Human rights situation in the OT – CHR – NGO statement

RACISM, RACIAL DISCRIMINATION, XENOPHOBIA

AND ALL FORMS OF DISCRIMINATION

Written statement* submitted by the Cairo Institute for Human Rights Studies,

a non-governmental organization in special consultative status

The Secretary-General has received the following written statement which is circulated in accordance with Economic and Social Council resolution 1996/31.
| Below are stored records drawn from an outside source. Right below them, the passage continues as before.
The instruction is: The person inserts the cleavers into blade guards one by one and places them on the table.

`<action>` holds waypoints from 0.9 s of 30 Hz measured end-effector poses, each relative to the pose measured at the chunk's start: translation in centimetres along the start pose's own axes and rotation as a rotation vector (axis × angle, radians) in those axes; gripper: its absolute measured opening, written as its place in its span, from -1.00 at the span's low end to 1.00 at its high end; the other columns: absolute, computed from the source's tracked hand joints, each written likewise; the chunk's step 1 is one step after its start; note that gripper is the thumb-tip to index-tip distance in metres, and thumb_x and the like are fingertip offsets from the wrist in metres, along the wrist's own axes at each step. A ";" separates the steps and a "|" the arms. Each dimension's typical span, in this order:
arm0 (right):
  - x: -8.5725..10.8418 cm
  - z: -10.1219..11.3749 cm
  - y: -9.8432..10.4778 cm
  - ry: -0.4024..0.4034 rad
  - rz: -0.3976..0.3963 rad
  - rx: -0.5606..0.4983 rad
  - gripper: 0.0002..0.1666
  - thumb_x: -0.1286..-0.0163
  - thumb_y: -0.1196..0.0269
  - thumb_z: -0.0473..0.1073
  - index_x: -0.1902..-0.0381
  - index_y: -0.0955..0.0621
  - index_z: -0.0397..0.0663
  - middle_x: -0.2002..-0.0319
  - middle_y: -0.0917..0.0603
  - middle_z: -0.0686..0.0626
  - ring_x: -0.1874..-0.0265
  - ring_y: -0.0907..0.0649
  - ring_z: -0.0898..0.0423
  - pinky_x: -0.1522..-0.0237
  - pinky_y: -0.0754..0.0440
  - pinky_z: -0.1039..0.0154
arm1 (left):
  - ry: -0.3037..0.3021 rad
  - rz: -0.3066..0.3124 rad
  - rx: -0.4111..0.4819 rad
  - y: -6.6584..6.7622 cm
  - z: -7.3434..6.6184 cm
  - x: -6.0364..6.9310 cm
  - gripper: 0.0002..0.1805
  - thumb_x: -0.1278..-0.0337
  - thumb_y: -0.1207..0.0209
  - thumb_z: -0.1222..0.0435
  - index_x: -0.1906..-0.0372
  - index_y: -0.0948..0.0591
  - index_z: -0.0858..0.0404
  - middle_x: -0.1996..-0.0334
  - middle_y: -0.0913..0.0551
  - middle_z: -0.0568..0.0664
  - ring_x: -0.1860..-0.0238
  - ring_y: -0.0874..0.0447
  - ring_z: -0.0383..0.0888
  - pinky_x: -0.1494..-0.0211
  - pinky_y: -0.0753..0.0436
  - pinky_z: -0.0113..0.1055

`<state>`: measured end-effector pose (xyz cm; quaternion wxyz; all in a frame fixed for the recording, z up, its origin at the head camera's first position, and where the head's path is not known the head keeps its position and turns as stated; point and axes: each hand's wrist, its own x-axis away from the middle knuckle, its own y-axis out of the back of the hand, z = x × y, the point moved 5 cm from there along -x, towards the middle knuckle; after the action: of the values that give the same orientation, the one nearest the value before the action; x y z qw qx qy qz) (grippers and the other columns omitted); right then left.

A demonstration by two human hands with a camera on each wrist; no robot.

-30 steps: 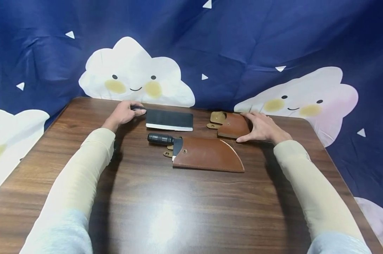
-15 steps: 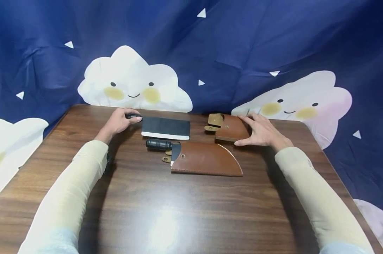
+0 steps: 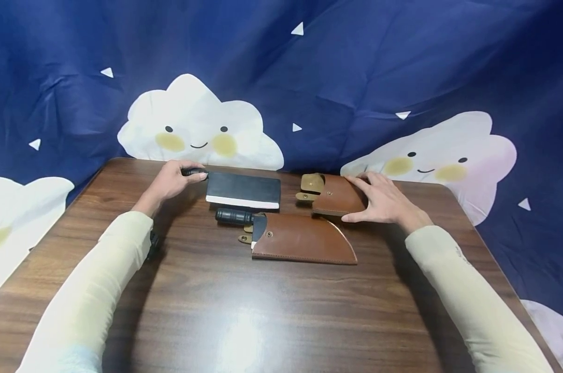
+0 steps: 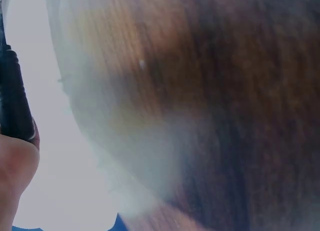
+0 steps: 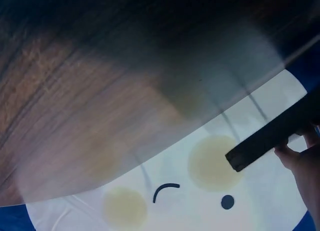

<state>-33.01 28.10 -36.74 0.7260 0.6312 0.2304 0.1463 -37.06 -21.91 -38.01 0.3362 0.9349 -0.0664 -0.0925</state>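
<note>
My left hand (image 3: 167, 181) holds the black handle (image 4: 12, 96) of a cleaver. Its dark blade (image 3: 243, 187) points right, and the bright cutting edge faces me. At the back right, my right hand (image 3: 386, 199) grips the rounded end of a brown leather knife sheath (image 3: 337, 194) between thumb and fingers. The sheath's open mouth and tan strap (image 3: 305, 197) face the blade, with a gap between them. In the right wrist view the sheath (image 5: 272, 133) appears as a dark edge-on bar beside the hand (image 5: 305, 163).
A second cleaver, its black handle (image 3: 234, 216) sticking out leftward, lies in a larger brown sheath (image 3: 304, 238) in front of both held things. The wooden table (image 3: 309, 321) ends at the back against a blue cloth (image 3: 356, 62) with cloud prints.
The head view has tilted up a little. My left hand and the cleaver have shifted slightly left, and the right hand with its sheath has also edged left. The sheathed cleaver stays put.
</note>
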 end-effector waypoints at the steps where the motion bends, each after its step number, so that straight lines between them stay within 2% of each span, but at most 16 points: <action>1: 0.0 0.2 0.0 0.010 0.002 0.004 0.34 0.13 -0.46 0.58 -0.52 -0.36 0.03 -0.20 -0.46 -0.21 -0.16 -0.41 -0.19 -0.23 -0.28 -0.18 | -0.004 0.000 0.007 0.0 -0.1 0.0 -0.62 -0.35 -0.31 0.18 -0.10 -0.69 0.37 -0.17 -0.62 0.28 -0.22 -0.52 0.11 -0.26 -0.43 -0.01; 7: 0.1 1.1 0.1 0.041 0.007 0.027 0.36 0.12 -0.42 0.62 -0.54 -0.34 0.06 -0.29 -0.44 -0.18 -0.20 -0.40 -0.20 -0.19 -0.27 -0.19 | -0.042 -0.006 0.049 -0.3 -1.0 0.2 -0.61 -0.34 -0.32 0.19 -0.11 -0.68 0.38 -0.16 -0.63 0.28 -0.21 -0.53 0.12 -0.28 -0.45 -0.01; 14: 0.4 1.7 0.4 0.056 -0.045 0.025 0.35 0.16 -0.44 0.62 -0.52 -0.37 0.11 -0.25 -0.47 -0.13 -0.19 -0.41 -0.17 -0.15 -0.28 -0.18 | -0.065 -0.022 0.090 -0.7 -2.0 0.3 -0.62 -0.33 -0.32 0.19 -0.10 -0.70 0.36 -0.11 -0.67 0.23 -0.13 -0.58 0.04 -0.16 -0.49 -0.19; 20: 0.6 2.4 0.4 0.052 -0.058 -0.024 0.33 0.14 -0.45 0.59 -0.52 -0.37 0.12 -0.27 -0.45 -0.12 -0.21 -0.42 -0.18 -0.19 -0.26 -0.17 | -0.067 -0.037 0.083 -1.2 -2.5 0.8 -0.63 -0.34 -0.32 0.22 -0.11 -0.69 0.37 -0.13 -0.65 0.24 -0.18 -0.56 0.11 -0.20 -0.49 -0.06; 27: 0.6 3.4 0.6 0.081 -0.095 -0.005 0.34 0.13 -0.44 0.59 -0.54 -0.34 0.11 -0.33 -0.42 -0.15 -0.23 -0.40 -0.22 -0.23 -0.21 -0.20 | -0.107 -0.051 0.071 -1.6 -3.3 0.6 -0.61 -0.34 -0.32 0.20 -0.12 -0.68 0.38 -0.11 -0.65 0.26 -0.17 -0.56 0.13 -0.22 -0.48 0.00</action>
<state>-30.73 25.60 -35.94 0.7238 0.6112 0.2891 0.1379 -35.64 -18.77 -36.58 0.2963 0.9413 -0.0637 -0.1484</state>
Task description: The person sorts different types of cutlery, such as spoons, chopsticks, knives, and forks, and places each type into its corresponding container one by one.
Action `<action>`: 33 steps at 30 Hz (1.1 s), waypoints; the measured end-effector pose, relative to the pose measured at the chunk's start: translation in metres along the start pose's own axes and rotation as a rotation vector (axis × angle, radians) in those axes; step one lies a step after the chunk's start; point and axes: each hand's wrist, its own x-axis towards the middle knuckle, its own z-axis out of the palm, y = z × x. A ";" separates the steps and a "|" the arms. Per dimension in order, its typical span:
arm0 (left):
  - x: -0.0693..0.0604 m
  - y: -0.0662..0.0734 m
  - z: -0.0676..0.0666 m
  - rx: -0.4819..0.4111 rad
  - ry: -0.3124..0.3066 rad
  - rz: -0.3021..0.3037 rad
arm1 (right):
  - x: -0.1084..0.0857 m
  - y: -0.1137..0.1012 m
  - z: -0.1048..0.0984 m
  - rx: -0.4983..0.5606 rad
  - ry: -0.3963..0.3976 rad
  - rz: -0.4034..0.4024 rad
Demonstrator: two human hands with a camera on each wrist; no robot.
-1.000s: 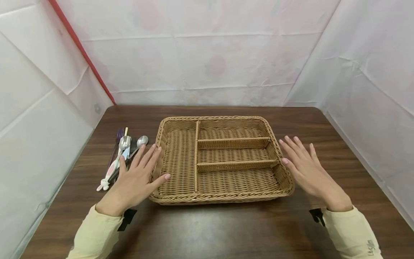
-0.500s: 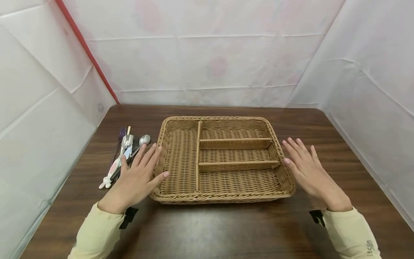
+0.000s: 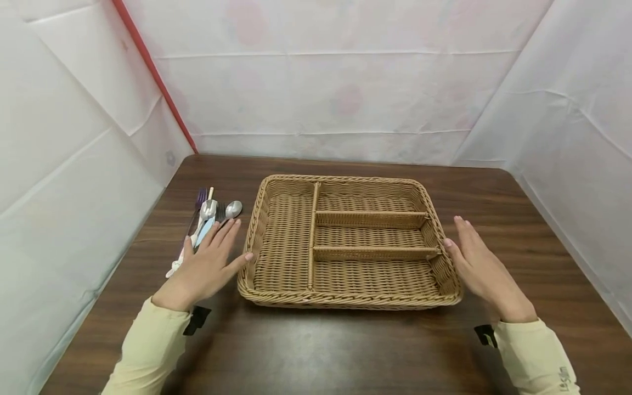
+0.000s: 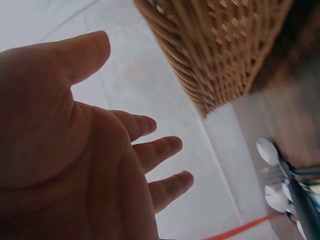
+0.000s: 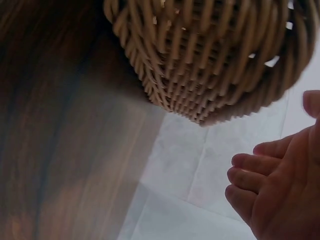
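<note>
A brown wicker basket (image 3: 286,244) with dividers lies in the middle of the table, its compartments bare. To its left is a bunch of cutlery: a purple fork (image 3: 199,198), a shiny spoon (image 3: 234,209), another spoon (image 3: 208,209) and a light blue piece (image 3: 205,230). My left hand (image 3: 202,274) hovers with spread fingers between the cutlery and the basket, hiding part of the bunch. On the basket's other side, my right hand (image 3: 486,274) has straight fingers, its thumb close to the rim. Neither hand holds anything; the left wrist view shows a bare palm.
The dark wooden table (image 3: 316,351) extends in front of the basket and to both sides. White sheeting (image 3: 336,99) rises behind the table and at its left and right. A red strip (image 3: 155,71) runs down the back left corner.
The view has shifted, so the basket and cutlery appear farther right. My left hand now sits apart from the basket's left rim. The right hand's fingers have drawn together and turned more edge-on.
</note>
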 end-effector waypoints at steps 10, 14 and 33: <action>0.007 -0.027 0.002 0.063 -0.002 -0.100 | 0.008 0.010 0.007 0.059 -0.021 0.062; 0.011 -0.035 0.003 0.119 0.034 -0.120 | 0.010 0.012 0.012 0.095 -0.040 0.076; 0.023 -0.074 0.009 0.175 0.056 -0.185 | 0.016 0.006 0.033 0.210 -0.049 0.095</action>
                                                                                                                      [14 January 2002]

______________

*This written statement is issued, unedited, in the language(s) received from the submitting non-governmental organization(s).

GE.02-10899


Racism, Racial Discrimination, Xenophobia and all forms of Discrimination

The state of Israel was established by a unilateral declaration on 15 May 1948. The Declaration does not declare Israel as an independent state, nor does it declare Israel as a sovereign state; rather it declares Israel a Jewish state.  This Jewish character of the state of Israel, to the exclusion of its non-Jewish citizens, clearly denotes its racist nature.  In 1975, when the General Assembly passed Resolution 3379 that described Zionism as “a form of racism and racial discrimination,” the US ambassador to the UN, Daniel Patrick Moynihan, complained that the resolution was unfair to Israel because Israel “was founded to be a Jewish state.1  Supporters of the former apartheid regime in South Africa might just as such argue that the Republic of South Africa was founded to be a white state and therefore should not be accused of racism!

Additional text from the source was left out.